| What you should do |
From the data below, please reproduce exactly everything from the line that contains "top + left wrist" down to the line that contains "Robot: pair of", with both ends included.

BEGIN

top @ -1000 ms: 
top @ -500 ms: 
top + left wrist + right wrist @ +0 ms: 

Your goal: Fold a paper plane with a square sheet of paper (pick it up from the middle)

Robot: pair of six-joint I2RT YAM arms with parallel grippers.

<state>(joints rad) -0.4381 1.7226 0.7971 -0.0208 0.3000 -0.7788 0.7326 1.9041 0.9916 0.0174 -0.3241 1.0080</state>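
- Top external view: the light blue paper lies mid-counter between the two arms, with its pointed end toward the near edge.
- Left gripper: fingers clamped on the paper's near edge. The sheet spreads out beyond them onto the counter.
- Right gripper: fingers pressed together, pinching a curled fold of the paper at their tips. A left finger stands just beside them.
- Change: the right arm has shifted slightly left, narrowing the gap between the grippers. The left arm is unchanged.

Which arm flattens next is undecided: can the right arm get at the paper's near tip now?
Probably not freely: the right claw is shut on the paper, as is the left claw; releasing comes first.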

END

| Result for this task |
top + left wrist + right wrist @ +0 ms: 

Your goal: Fold a paper plane with a square sheet of paper (pick it up from the middle)

Robot: pair of six-joint I2RT YAM arms with parallel grippers.

Here the exercise is finished.